Propagate through calls more selectively to avoid false positives #292

mlevesquedion · 2021-03-16T14:17:55Z

Specifically, avoid propagating in the absence of knowledge about a function's behavior. As a mitigation, summaries for a large number of standard library functions are added and used, which should give reasonable coverage in the intraprocedural case.

Context

The impetus for this PR came from issues involving our assumption that, when the function we are analyzing calls another function with a tainted argument, we should assume that the other arguments and the return value are all tainted. This assumption is unworkable in practice, as it leads to frequent false positives, essentially turning the analyzer into a "was a function called with a tainted value" detector. In such cases, the burden of analysis is shifted onto a human, who has to analyze the entire call tree below the "offending" call.

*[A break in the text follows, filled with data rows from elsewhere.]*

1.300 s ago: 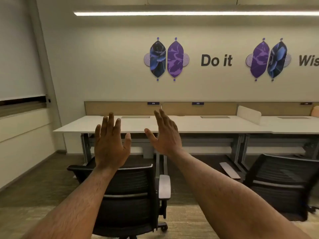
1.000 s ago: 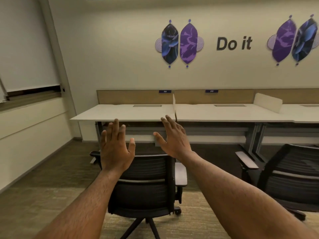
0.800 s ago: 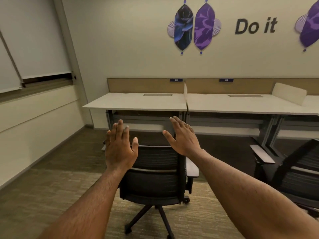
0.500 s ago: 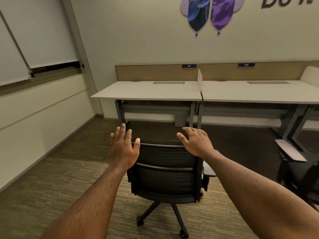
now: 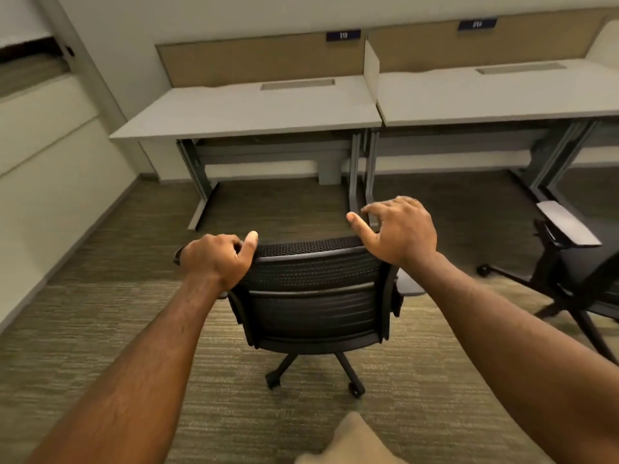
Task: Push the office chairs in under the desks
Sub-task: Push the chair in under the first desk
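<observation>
A black mesh office chair [image 5: 315,296] stands on the carpet with its back toward me, a short way out from the left white desk [image 5: 254,108]. My left hand [image 5: 214,259] is curled over the top left corner of the backrest, thumb lying along the top edge. My right hand [image 5: 398,229] sits at the top right corner with fingers bent and spread, not closed around the rim. A second black office chair [image 5: 576,262] with a grey armrest stands at the right, out from the right desk [image 5: 502,95].
Grey metal desk legs [image 5: 197,182] frame the gap under the left desk. A white divider panel [image 5: 371,72] separates the two desktops. A pale wall [image 5: 50,162] runs along the left. Carpet lies between chair and desk.
I have stepped closer and my view has tilted down. Both hands dropped from open and raised onto the top of the backrest, and the left hand closed on its corner.
</observation>
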Demonstrator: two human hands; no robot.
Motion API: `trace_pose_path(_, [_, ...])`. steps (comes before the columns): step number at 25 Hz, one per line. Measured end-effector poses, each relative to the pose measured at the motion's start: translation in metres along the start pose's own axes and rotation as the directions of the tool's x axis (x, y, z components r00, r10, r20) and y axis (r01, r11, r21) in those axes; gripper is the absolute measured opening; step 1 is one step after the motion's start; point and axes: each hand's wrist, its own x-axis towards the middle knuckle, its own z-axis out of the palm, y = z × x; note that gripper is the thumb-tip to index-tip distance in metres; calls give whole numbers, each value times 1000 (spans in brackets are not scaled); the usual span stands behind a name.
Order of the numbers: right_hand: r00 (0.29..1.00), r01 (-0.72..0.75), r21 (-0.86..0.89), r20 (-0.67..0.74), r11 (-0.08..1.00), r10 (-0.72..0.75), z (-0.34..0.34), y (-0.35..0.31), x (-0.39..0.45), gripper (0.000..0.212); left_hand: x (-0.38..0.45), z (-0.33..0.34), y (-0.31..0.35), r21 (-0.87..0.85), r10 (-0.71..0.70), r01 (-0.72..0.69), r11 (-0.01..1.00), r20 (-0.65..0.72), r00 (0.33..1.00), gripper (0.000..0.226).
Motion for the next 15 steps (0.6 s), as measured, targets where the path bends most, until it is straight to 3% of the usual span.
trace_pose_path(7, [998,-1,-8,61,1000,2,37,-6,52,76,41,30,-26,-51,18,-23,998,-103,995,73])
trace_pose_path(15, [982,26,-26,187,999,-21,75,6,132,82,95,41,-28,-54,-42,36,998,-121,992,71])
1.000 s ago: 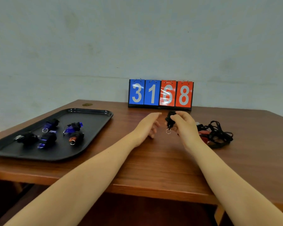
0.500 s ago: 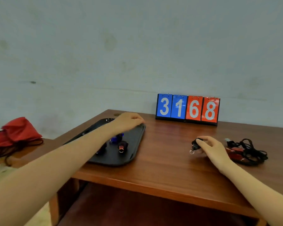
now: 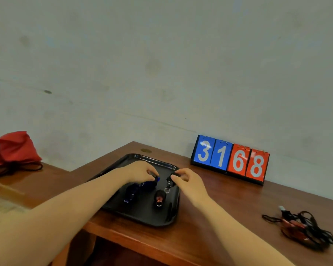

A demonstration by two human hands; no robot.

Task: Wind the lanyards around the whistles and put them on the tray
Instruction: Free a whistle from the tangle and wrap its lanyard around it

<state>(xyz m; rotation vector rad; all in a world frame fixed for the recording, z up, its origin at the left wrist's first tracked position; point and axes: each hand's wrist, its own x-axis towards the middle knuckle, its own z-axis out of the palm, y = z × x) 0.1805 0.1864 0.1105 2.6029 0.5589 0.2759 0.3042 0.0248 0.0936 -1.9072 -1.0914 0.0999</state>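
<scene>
Releasing the wound whistle pinched by the right hand risks unwinding; the left hand grips a blue whistle over the tray.

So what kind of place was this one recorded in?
Likely a plain indoor recording room, not a home or workshop: a bare wall, a wooden table, and a flip scoreboard reading 3168, probably an episode marker.

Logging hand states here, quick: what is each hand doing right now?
Left hand: over the tray, fingers curled on a blue whistle.
Right hand: pinching a black wound whistle above the tray.
</scene>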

In future work, we will invest in developing an actual interprocedural analysis, probably based on some kind of pointer analysis.

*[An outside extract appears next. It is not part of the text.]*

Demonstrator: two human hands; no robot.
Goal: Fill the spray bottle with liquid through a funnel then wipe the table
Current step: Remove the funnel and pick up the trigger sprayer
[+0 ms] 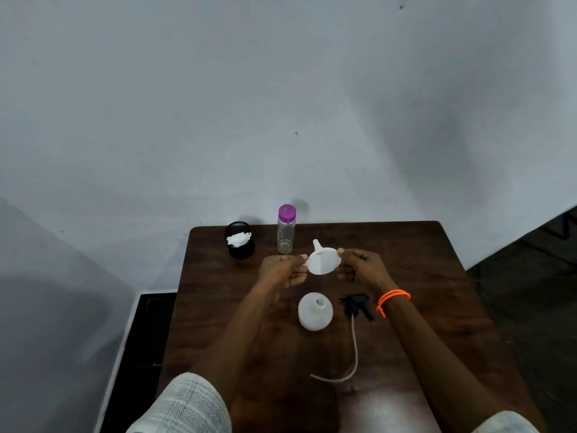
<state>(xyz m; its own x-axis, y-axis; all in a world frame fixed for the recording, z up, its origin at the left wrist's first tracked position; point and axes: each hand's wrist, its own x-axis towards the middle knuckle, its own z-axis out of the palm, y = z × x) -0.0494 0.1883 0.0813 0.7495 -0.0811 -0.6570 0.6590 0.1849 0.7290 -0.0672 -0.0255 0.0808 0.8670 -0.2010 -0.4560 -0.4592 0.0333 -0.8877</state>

With the changes in this PR, there are no longer any false positives on kubernetes/kubernetes.

Process

I tried to gather standard library functions that I think could reasonably be involved in a propagation. I did not look at all functions. More summaries can easily be added later if desired. Also,

Packages I covered:

fmt
errors
strings
bytes
io
io/ioutil
bufio
context
strconv
encoding/json
encoding/base64
sync
text
log
path
path/filepath

Tips for reviewers

This PR is meant as a single atomic operation that changes the way we propagate through calls. As such, it contains the removal of some tests which are no longer relevant/appropriate. It also contains the introduction of tests for new code.

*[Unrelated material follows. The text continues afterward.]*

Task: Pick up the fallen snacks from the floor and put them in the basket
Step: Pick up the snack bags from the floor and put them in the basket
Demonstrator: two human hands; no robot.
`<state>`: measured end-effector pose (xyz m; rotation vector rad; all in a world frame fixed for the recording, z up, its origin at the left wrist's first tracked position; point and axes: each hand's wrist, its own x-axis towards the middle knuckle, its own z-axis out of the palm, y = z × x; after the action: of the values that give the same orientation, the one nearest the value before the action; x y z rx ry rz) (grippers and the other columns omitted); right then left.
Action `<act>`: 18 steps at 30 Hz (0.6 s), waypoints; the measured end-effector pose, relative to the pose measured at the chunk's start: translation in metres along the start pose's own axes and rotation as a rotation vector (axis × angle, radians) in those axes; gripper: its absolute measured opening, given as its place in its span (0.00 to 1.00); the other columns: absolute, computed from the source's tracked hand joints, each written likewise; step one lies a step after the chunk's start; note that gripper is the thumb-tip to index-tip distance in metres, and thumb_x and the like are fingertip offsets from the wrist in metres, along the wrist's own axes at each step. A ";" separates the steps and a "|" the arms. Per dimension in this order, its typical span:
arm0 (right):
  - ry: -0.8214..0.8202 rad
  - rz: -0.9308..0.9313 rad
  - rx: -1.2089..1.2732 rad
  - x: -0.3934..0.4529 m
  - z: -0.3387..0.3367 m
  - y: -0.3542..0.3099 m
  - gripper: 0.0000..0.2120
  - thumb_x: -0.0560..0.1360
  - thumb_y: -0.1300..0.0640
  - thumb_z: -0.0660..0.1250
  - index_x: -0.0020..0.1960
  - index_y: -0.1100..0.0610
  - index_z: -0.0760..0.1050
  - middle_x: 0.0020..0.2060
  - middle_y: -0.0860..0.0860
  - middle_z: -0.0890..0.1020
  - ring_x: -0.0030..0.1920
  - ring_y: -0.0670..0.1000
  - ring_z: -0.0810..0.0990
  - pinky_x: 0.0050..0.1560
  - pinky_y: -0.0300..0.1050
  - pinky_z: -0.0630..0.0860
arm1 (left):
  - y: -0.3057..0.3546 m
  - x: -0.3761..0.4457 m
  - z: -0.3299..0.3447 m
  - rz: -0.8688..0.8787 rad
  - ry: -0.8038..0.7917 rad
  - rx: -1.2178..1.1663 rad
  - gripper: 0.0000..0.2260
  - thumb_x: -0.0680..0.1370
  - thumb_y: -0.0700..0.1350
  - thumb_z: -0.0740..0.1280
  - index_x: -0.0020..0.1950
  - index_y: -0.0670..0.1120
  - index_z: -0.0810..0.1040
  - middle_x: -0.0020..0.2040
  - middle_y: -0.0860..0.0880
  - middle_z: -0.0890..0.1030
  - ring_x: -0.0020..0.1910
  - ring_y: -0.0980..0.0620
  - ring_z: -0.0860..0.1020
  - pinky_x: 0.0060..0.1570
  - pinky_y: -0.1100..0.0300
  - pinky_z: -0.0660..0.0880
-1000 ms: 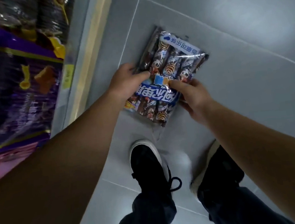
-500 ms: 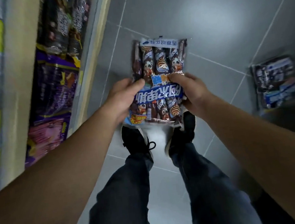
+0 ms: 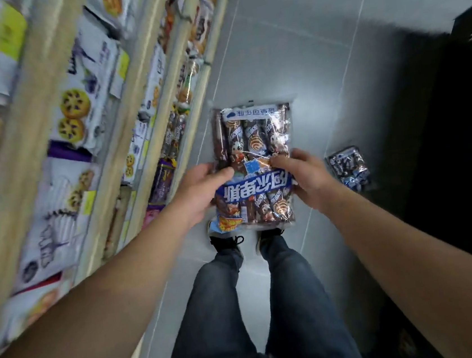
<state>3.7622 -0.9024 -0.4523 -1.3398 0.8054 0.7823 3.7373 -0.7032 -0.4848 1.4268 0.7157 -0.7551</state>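
The left hand (image 3: 201, 193) grips the left edge of a snack bag (image 3: 255, 165), thumb laid across the front and the other fingers curled behind it. The right hand (image 3: 305, 179) pinches the right edge the same way, thumb on the front near the blue banner. The bag is a glossy, crinkled clear-plastic pouch, roughly rectangular, packed with long brown tube-shaped wrapped snacks standing side by side; a blue band with white characters runs across its middle, and an orange patch shows at its lower left corner. It is held up in the air between the two hands, above the person's black shoes (image 3: 227, 243) and dark jeans (image 3: 220, 313), clear of the floor (image 3: 301, 39).

A second snack bag (image 3: 348, 169), smaller in view and of the same shiny wrap, lies flat on the smooth grey tiles just right of the right hand. Along the left side run pale wooden-looking shelves (image 3: 122, 124) stocked with blurred biscuit packets.
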 end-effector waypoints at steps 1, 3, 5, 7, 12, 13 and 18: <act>-0.010 -0.016 -0.008 -0.019 0.001 -0.005 0.05 0.77 0.66 0.69 0.51 0.62 0.73 0.37 0.55 0.83 0.30 0.47 0.84 0.29 0.37 0.78 | 0.007 -0.019 -0.001 0.021 0.012 0.006 0.01 0.78 0.42 0.69 0.47 0.46 0.79 0.42 0.48 0.84 0.42 0.51 0.83 0.41 0.58 0.78; -0.040 -0.054 -0.041 -0.050 0.002 -0.012 0.09 0.77 0.65 0.68 0.56 0.65 0.73 0.41 0.57 0.82 0.32 0.48 0.85 0.32 0.38 0.79 | 0.016 -0.052 -0.002 0.053 0.049 0.034 0.02 0.77 0.43 0.70 0.48 0.46 0.79 0.44 0.47 0.85 0.43 0.50 0.83 0.40 0.58 0.76; -0.078 -0.088 -0.075 -0.081 0.003 -0.015 0.12 0.77 0.65 0.69 0.59 0.65 0.73 0.43 0.57 0.83 0.35 0.48 0.85 0.34 0.39 0.80 | 0.019 -0.087 -0.004 0.083 0.093 0.035 0.03 0.76 0.43 0.71 0.48 0.46 0.80 0.47 0.45 0.85 0.44 0.48 0.83 0.45 0.54 0.78; -0.127 -0.120 -0.111 -0.099 0.002 -0.018 0.10 0.77 0.65 0.69 0.57 0.64 0.74 0.43 0.56 0.83 0.36 0.49 0.85 0.36 0.41 0.82 | 0.017 -0.113 -0.002 0.101 0.137 0.005 0.03 0.75 0.43 0.72 0.48 0.46 0.80 0.46 0.46 0.86 0.46 0.47 0.84 0.51 0.49 0.80; -0.268 -0.200 -0.251 -0.124 -0.003 -0.023 0.14 0.76 0.65 0.70 0.60 0.67 0.74 0.45 0.58 0.83 0.40 0.52 0.85 0.44 0.48 0.83 | -0.003 -0.163 0.010 0.146 0.261 -0.092 0.07 0.75 0.46 0.73 0.51 0.47 0.81 0.48 0.49 0.86 0.50 0.47 0.83 0.56 0.43 0.78; -0.295 -0.208 -0.282 -0.128 -0.003 -0.022 0.14 0.76 0.65 0.70 0.60 0.67 0.74 0.47 0.59 0.83 0.41 0.54 0.85 0.46 0.49 0.83 | -0.009 -0.172 0.014 0.153 0.291 -0.119 0.08 0.75 0.46 0.73 0.52 0.48 0.81 0.49 0.49 0.86 0.51 0.47 0.83 0.57 0.42 0.78; -0.485 -0.231 -0.473 -0.144 -0.009 -0.011 0.13 0.75 0.65 0.71 0.58 0.65 0.76 0.50 0.61 0.84 0.44 0.56 0.85 0.51 0.55 0.83 | -0.048 -0.226 0.049 0.203 0.512 -0.288 0.03 0.75 0.43 0.72 0.48 0.49 0.80 0.49 0.49 0.86 0.50 0.49 0.83 0.52 0.49 0.78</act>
<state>3.6968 -0.9155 -0.3235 -1.5320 0.0767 1.0953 3.5650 -0.7461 -0.3286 1.4082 1.0061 -0.1127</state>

The core changes are made in propagation/propagation.go and the new propagation/stdlib.go file. The bulk of the lines added come from propagation/summaries.go, which contains the function summaries (these are just data, not code).

Running against a large codebase such as Kubernetes does not error out. (See DEVELOPING.md for instructions on how to do that.)
(N/A) [ ] Appropriate changes to README are included in PR

Specifically, avoid propagating in the absence of knowledge about a function's behavior. As a mitigation, summaries for a large number of standard library functions are added and used.

PurelyApplied

This is good. I'm very glad to hear that restricting the propagation set leaves us with no false-positives in Kubernetes.

This is a significant departure from our existing model. While it might seem like I'm needling with some of my comments, it's really more that I'm trying to make sure we're placing our feet carefully. That doesn't always carry through in text, so I thought it bore explicitly stating. Overall, I'm very happy with this PR.

I've read the core code changes, but not the tests yet. I want to take a slow and careful look and the change in our testing contract. Some of the comments I make in the code are marked with [Testing] to reflect that the answer to those concerns either are already or can be resolved by adequate testing, and I will flesh out those comments early next week. Most of them are more TODO reminders for myself mid-review than anything else.

With the introduction of the two new files, the propagation package is at roughly 1,300 lines. That's a bit up there for my taste. I do note that summaries.go methods are only consumed by stdlib.go, and that only a few stdlib.go methods are only consumed externally by propagate.go. These feel like a good sub-package to me.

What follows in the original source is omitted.